萧禛忽然对旁边的司礼太监陈公公使了个眼色,陈公公会意,两人并肩退出了大殿,陈公公把殿门关上,悄声对萧禛道:“恭喜大将军又立新功……”
萧禛拱了拱手道:“不敢,这也不过是尽人臣之责罢了。”
陈公公嘿然许久,道“不瞒大将军,洒家跟随皇上有年头了,当年太子那事,皇上……唉,这些年……”说着一直摇头。
萧禛想起邵素说的先皇后的事情,想起这么多年,一直中宫虚置,陈公公又是皇上跟前的老人了,忖了忖,道:“陈公公,先皇后她……”
陈公公那饱经沧桑的面容,忽然眯了起来,道:“大将军放心,先皇后,那是皇上的心尖子,谁也替不了,所以我不是说了吗?有缘之人不用忙,无缘之人啊,唉,白忙活。”说着,把佛尘一佛,摇头叹息而去。

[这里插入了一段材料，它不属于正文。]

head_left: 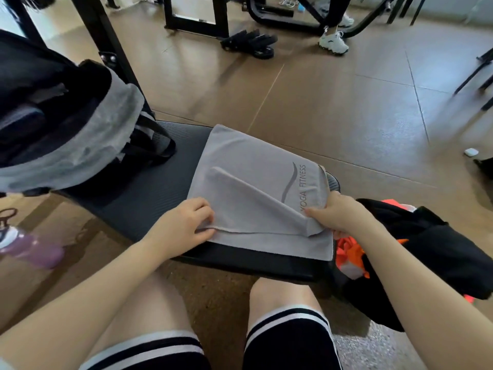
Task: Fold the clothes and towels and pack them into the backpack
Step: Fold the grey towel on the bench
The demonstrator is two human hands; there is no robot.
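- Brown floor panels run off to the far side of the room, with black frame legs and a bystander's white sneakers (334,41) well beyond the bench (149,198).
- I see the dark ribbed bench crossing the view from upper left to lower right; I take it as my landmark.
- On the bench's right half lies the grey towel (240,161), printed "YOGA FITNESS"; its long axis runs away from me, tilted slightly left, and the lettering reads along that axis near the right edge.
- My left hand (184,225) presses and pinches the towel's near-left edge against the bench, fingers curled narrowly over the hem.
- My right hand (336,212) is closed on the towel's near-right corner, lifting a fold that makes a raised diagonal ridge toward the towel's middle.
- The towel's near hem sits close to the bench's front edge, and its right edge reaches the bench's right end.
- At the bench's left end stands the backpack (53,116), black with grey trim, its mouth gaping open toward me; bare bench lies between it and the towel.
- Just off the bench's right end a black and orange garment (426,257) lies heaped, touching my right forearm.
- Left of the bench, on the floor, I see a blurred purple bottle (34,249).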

萧禛一步步走下台阶,站在那里,回首遥望大明宫,月色如华,笼罩着这祥云凤阁,瑞气龙楼。含烟御柳,宫花剑戟,他知道,要变天了……
“大将军……”
“大将军……”
一路行来,军士们向他行礼,骑上马,踏着月色,在这静寂的街头上,呼吸着深夜的冰冷,邵素的话又盈盈在耳,“萧郎,圣上杀伐决断,自是一流人物,只是这轻重之间,分寸难拿,当年之事,至于此而限于此,我真真不想再看到大姐姐那样的悲剧。”

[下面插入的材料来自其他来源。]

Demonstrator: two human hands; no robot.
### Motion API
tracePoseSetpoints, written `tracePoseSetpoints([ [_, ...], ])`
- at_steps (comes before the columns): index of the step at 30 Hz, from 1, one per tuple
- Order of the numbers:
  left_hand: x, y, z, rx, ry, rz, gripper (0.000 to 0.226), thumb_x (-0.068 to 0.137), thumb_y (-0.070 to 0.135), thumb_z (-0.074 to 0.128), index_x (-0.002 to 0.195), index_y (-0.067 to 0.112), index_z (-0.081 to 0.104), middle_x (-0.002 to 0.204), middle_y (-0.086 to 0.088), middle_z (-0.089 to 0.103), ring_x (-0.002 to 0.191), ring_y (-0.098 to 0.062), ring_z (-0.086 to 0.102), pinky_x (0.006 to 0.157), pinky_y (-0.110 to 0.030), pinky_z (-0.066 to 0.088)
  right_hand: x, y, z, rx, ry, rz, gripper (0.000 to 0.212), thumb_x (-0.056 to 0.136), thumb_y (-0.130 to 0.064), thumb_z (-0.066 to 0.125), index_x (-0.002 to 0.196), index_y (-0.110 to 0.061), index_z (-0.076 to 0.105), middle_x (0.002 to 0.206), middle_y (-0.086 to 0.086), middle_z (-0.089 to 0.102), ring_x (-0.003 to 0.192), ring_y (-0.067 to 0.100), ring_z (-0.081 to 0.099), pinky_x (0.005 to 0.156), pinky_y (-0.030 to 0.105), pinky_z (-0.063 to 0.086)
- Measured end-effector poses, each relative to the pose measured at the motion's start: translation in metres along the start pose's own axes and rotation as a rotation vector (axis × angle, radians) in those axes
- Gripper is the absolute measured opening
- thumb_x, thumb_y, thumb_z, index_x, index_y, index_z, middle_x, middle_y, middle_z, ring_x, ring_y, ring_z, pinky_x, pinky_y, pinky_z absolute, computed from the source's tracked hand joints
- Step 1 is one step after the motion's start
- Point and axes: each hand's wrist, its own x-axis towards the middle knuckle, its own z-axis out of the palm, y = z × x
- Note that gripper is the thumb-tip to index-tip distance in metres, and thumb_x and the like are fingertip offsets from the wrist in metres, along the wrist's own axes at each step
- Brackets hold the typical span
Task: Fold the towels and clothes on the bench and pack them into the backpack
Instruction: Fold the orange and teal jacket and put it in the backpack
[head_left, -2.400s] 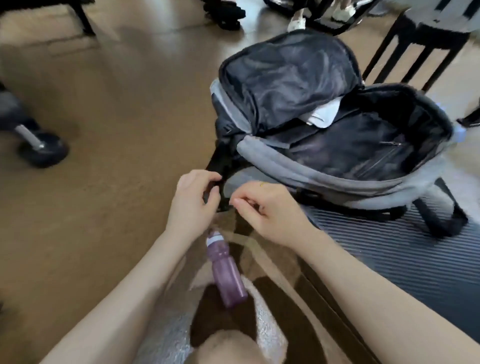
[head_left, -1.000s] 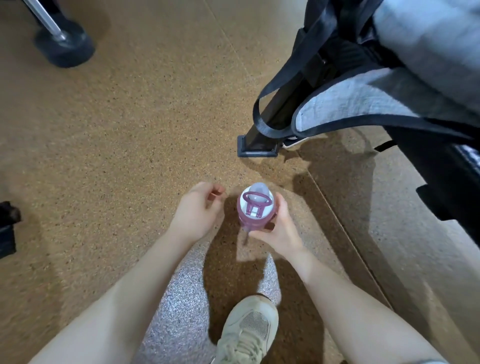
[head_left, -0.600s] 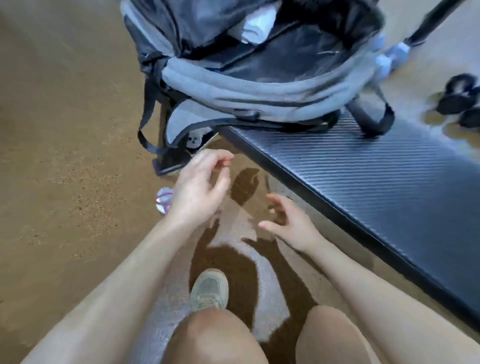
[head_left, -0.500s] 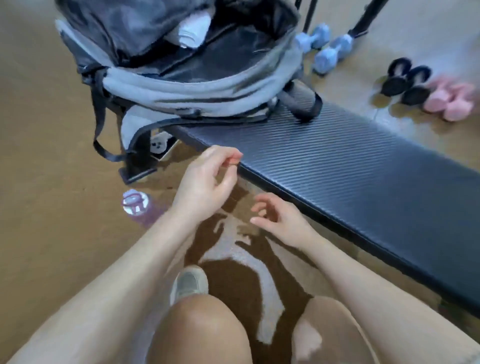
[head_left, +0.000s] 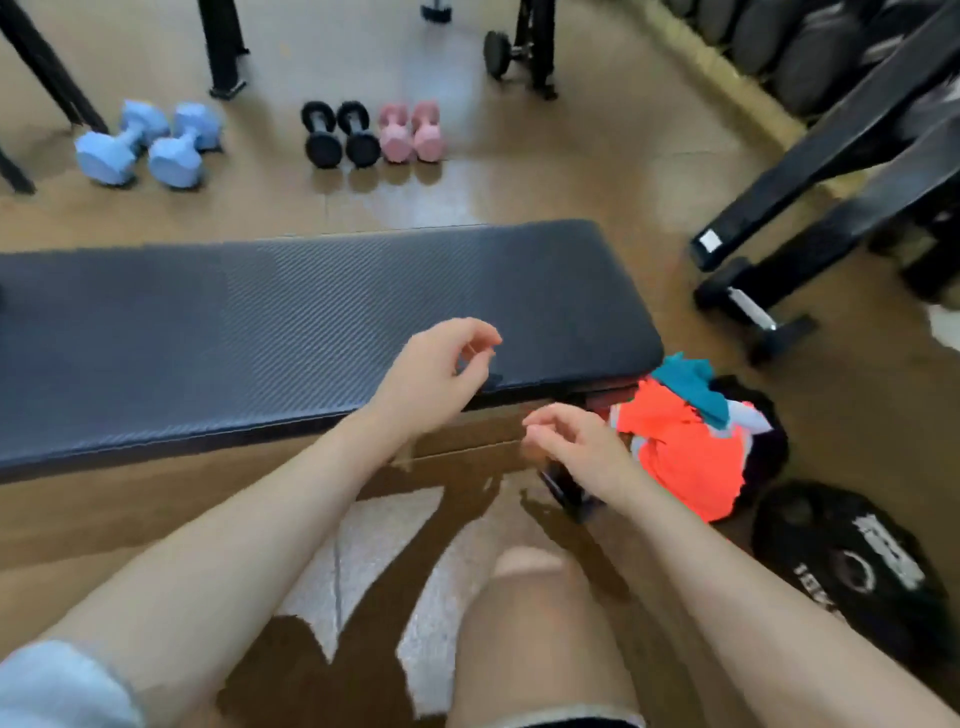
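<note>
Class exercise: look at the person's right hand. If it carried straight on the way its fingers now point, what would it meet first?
The right hand points left, roughly towards the left hand. Depth is unclear, but it would probably meet that hand or the bench edge first, not the orange clothes behind it.

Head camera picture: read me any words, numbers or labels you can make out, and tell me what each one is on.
Black weight plate on the floor at lower right: white lettering and what may be a number, too blurred to read.
Black rack foot at right: a small white sticker, with no print that can be made out.
Bench, dumbbells and pile of clothes: no text visible.
</note>
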Motion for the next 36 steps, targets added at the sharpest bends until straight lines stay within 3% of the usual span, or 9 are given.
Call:
tracePoseSetpoints([
  [3,0.043,0.053,0.059,0.014,-0.164,0.112,0.021,0.089,0.008,0.053,0.108,0.010,0.063,0.103,-0.003,0.064,0.088,-0.014,0.056,0.078,-0.020,0.039,-0.026,0.054,-0.069,0.084,0.196,0.133,0.008,0.092,-0.009,0.054,0.088,-0.011,0.061,0.076,0.005,0.062,0.062,-0.002,0.056,0.060,0.011,0.043],
  [8,0.089,0.109,0.140,-0.006,-0.229,0.178,0.025,0.086,0.004,0.051,0.109,0.009,0.061,0.100,-0.002,0.059,0.084,-0.012,0.052,0.076,-0.018,0.036,-0.052,0.151,-0.123,0.120,0.375,0.387,0.014,0.093,-0.018,0.052,0.082,-0.016,0.059,0.076,-0.001,0.059,0.072,0.015,0.057,0.066,0.026,0.041],
  [12,0.126,0.122,0.193,0.034,-0.412,0.388,0.024,0.085,0.004,0.052,0.106,0.007,0.062,0.098,-0.002,0.059,0.085,-0.010,0.050,0.077,-0.017,0.036,-0.041,0.212,-0.131,0.082,0.446,0.512,0.010,0.092,-0.017,0.054,0.087,-0.013,0.062,0.084,0.003,0.060,0.083,0.018,0.056,0.059,0.018,0.036],
  [17,0.207,0.118,0.237,0.158,-0.491,0.583,0.022,0.087,0.008,0.050,0.106,0.010,0.061,0.098,-0.006,0.063,0.089,-0.020,0.057,0.080,-0.025,0.042,0.014,0.256,-0.148,0.049,0.561,0.613,0.015,0.091,-0.016,0.051,0.097,-0.011,0.064,0.101,0.006,0.064,0.100,0.024,0.057,0.076,0.026,0.036],
  [19,0.234,0.113,0.256,0.309,-0.541,0.613,0.024,0.091,0.016,0.045,0.112,0.016,0.057,0.106,-0.003,0.061,0.095,-0.021,0.057,0.083,-0.036,0.048,0.045,0.269,-0.160,-0.012,0.624,0.617,0.019,0.091,-0.017,0.051,0.100,-0.007,0.064,0.107,0.009,0.064,0.104,0.028,0.057,0.082,0.031,0.040],
  [22,0.261,0.098,0.284,0.593,-0.603,0.690,0.028,0.094,0.023,0.038,0.120,0.021,0.048,0.112,-0.001,0.057,0.100,-0.022,0.056,0.074,-0.035,0.048,0.093,0.291,-0.180,-0.143,0.706,0.569,0.027,0.093,-0.018,0.049,0.115,-0.007,0.060,0.120,0.012,0.058,0.111,0.028,0.054,0.092,0.032,0.040],
  [27,0.281,0.075,0.308,0.542,-0.721,0.512,0.022,0.089,0.022,0.043,0.108,0.020,0.055,0.104,-0.004,0.062,0.095,-0.026,0.058,0.077,-0.039,0.051,0.155,0.336,-0.188,-0.476,0.617,0.618,0.039,0.099,-0.022,0.039,0.137,-0.017,0.043,0.141,0.007,0.042,0.123,0.030,0.040,0.100,0.035,0.034],
  [31,0.279,0.069,0.316,0.489,-0.725,0.474,0.015,0.086,0.021,0.046,0.095,0.018,0.057,0.094,-0.006,0.063,0.091,-0.029,0.059,0.076,-0.040,0.051,0.163,0.356,-0.175,-0.765,0.522,0.721,0.034,0.097,-0.015,0.036,0.128,-0.019,0.049,0.127,0.003,0.053,0.120,0.027,0.039,0.092,0.036,0.031],
  [36,0.278,0.060,0.321,0.521,-0.731,0.423,0.016,0.089,0.024,0.044,0.096,0.018,0.056,0.096,-0.008,0.063,0.091,-0.032,0.059,0.065,-0.032,0.041,0.137,0.313,-0.187,-0.352,0.754,0.628,0.024,0.092,-0.010,0.043,0.109,-0.009,0.060,0.104,0.014,0.064,0.103,0.035,0.053,0.081,0.039,0.035],
])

萧禛忽然停住,转了马头,向皇宫急奔,待到到了宫城外,已经落了匙,那守门军士见是大将军又回来了,唬了一跳道:“大将军你……”
“我有急事面圣。”萧禛下了马,把那马交给了守门侍卫,道:“很急。”
那侍卫不敢怠慢,忙进去与太监通传,一会儿工夫,大门“嘎啦”敞开,萧禛大步流星走了进去,上了阶梯,到了殿前,见陈公公惊异的面容,笑了笑,道:“也没什么急事,只是怕圣上气出个好歹来,过来再劝劝。”
陈公公怔了怔,便明白了,笑道:“大将军慈悲为怀,必有福报。”
萧禛摇了摇头,这慈悲的人不是他,可是他愿意听她的,萧禛与邵素的故事虽然浪漫,却带着血色,这个世间,还是留着那淡水如常的庸俗琐屑,少了那些大起大落的传奇,更安好,更安心。
“皇上让你进去。”陈公公出来传道。
萧禛猛吸一口气,走了进去,见齐武帝面有泪痕,神色似悲似喜,紧紧攥着邵沥的手,站在那里,道:“怎么又回来了?”
“皇上,当年之事……臣亲眼所见,只觉恻然,因此……”萧禛踌躇着,飞快地藐了邵沥一眼。
齐武帝忽然笑了,道:“你到底是怎么当上的大将军,这么慈悲,要出家做和尚吗?”
忽然邵沥道:“皇爷爷,大将军说得对,当年惨状,我亲身经历,如今幸得重见天日,只求皇爷爷开恩,惩人止人,罚人止罚。”
“哦?”齐武帝眉毛一挑,低头望着这孙子,见童子如玉,却面带怆然,这性子……倒真的与自己不同呢。
不过……
宽严并济方为上道,自己严了这么多年,虽然开拓出如许江山,可是……也好,也好。
齐武帝的脸上闪过不经意的笑容,面色却沉着道:“在上位者,岂能有妇人之仁?”
邵沥抿了抿嘴道:“则民与子仁!”
齐武帝哈哈一笑,摸了摸童子的发髻道:“好,好。”当年之事,本是他心头之伤,如今竟机缘巧合地解开了,虽然儿子没了,皇子们争位日炽,竟没有一个能得意的,经过了废太子之案,都寥落沉寂,如今忽然冒出了个孙子,他见他时已做了决断,这个孩子……
就是这个孩子吧。
便是将来九泉之下,他也好有面目见她了。
若是她还怨,就让领着儿子跪着她吧,这一世,他选了江山,以后永永远远,他都陪着她,陪着她……想起来忽然怅然,撑着这么多年,他是不是,终于可以,放心地,老去?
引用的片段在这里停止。